PROBLEM REQUIREMENTS:
Since the data must remain as supplied, reproduce it word for word.

STORED DATA:
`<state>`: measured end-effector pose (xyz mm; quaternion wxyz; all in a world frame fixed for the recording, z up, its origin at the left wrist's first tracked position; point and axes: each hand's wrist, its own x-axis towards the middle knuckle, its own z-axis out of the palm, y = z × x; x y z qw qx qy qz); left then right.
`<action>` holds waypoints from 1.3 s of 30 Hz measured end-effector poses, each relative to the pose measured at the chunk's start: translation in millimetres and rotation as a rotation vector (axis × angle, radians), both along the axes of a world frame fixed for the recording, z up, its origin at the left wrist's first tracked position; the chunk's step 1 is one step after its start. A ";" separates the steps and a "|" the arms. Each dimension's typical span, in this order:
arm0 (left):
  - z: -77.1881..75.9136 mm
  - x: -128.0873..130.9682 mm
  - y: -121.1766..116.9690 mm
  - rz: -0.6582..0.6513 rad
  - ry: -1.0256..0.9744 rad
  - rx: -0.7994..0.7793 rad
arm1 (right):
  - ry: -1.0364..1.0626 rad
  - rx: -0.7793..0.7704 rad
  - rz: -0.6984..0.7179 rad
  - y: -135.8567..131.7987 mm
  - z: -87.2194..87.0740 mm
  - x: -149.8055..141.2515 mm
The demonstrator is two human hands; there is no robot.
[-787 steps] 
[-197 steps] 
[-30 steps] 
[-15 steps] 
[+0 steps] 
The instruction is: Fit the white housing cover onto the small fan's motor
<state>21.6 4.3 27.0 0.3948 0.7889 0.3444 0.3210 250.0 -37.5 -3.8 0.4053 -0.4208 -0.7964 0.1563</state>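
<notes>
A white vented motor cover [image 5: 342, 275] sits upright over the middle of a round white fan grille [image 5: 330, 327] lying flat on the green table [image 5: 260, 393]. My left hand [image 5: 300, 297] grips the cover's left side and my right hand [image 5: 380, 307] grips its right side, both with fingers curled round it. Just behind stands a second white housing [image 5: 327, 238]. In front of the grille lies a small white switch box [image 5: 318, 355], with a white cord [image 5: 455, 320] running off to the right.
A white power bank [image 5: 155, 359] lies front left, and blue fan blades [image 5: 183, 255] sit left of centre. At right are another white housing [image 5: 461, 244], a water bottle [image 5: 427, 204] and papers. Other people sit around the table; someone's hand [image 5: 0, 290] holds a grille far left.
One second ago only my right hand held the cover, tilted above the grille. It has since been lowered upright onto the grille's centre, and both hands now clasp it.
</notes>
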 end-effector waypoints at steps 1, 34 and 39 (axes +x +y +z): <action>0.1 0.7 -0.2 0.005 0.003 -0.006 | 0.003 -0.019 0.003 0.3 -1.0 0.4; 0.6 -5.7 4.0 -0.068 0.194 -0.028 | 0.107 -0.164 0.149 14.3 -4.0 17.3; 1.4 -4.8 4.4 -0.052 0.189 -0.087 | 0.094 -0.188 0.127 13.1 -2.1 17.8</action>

ANSWER:
`<state>`: measured end-effector pose (xyz mm; quaternion wxyz; all in a world frame fixed for the recording, z up, its origin at the left wrist's first tracked position; point and axes: each hand's wrist, its own x-axis towards the middle knuckle, its own z-axis out of the palm, y = z × x; x y z qw qx qy qz); left then right.
`<action>` holds waypoints from 1.3 s of 30 Hz measured end-effector poses, each relative to the pose measured at the chunk's start: translation in millimetres and rotation as a rotation vector (axis × angle, radians), both along the axes of a world frame fixed for the recording, z up, its origin at the left wrist's first tracked position; the chunk's step 1 is one step after its start. A ";" separates the steps and a "|" the arms. Each dimension's typical span, in this order:
arm0 (left):
  - z: -77.1881..75.9136 mm
  - x: -128.0873..130.9682 mm
  - y: -121.1766..116.9690 mm
  - rz: -0.6582..0.6513 rad
  - ry: -1.0256..0.9744 rad
  - rx: -0.7994..0.7793 rad
arm1 (right):
  - ry: -1.0364..1.0626 rad
  - rx: -0.7793..0.7704 rad
  - rz: -0.6984..0.7179 rad
  - y: -135.8567..131.7987 mm
  - z: -87.2194..87.0740 mm
  - x: -149.8055..141.2515 mm
The demonstrator is two human hands; there is no robot.
[-787 steps] 
[-197 steps] 
[-30 steps] 
[-15 steps] 
[+0 steps] 
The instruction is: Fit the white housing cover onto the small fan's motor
<state>21.6 4.3 27.0 0.3948 0.7889 0.3444 0.3210 250.0 -37.5 -3.8 0.4053 -0.4208 -0.7964 0.1563</state>
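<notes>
A white vented motor cover [image 5: 342, 275] sits upright over the middle of a round white fan grille [image 5: 330, 327] lying flat on the green table [image 5: 260, 393]. My left hand [image 5: 300, 297] grips the cover's left side and my right hand [image 5: 380, 307] grips its right side, both with fingers curled round it. Just behind stands a second white housing [image 5: 327, 238]. In front of the grille lies a small white switch box [image 5: 318, 355], with a white cord [image 5: 455, 320] running off to the right.
A white power bank [image 5: 155, 359] lies front left, and blue fan blades [image 5: 183, 255] sit left of centre. At right are another white housing [image 5: 461, 244], a water bottle [image 5: 427, 204] and papers. Other people sit around the table; someone's hand [image 5: 0, 290] holds a grille far left.
One second ago only my right hand held the cover, tilted above the grille. It has since been lowered upright onto the grille's centre, and both hands now clasp it.
</notes>
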 end-effector waypoints at steps 1, 34 and 39 (axes +x +y +z): <action>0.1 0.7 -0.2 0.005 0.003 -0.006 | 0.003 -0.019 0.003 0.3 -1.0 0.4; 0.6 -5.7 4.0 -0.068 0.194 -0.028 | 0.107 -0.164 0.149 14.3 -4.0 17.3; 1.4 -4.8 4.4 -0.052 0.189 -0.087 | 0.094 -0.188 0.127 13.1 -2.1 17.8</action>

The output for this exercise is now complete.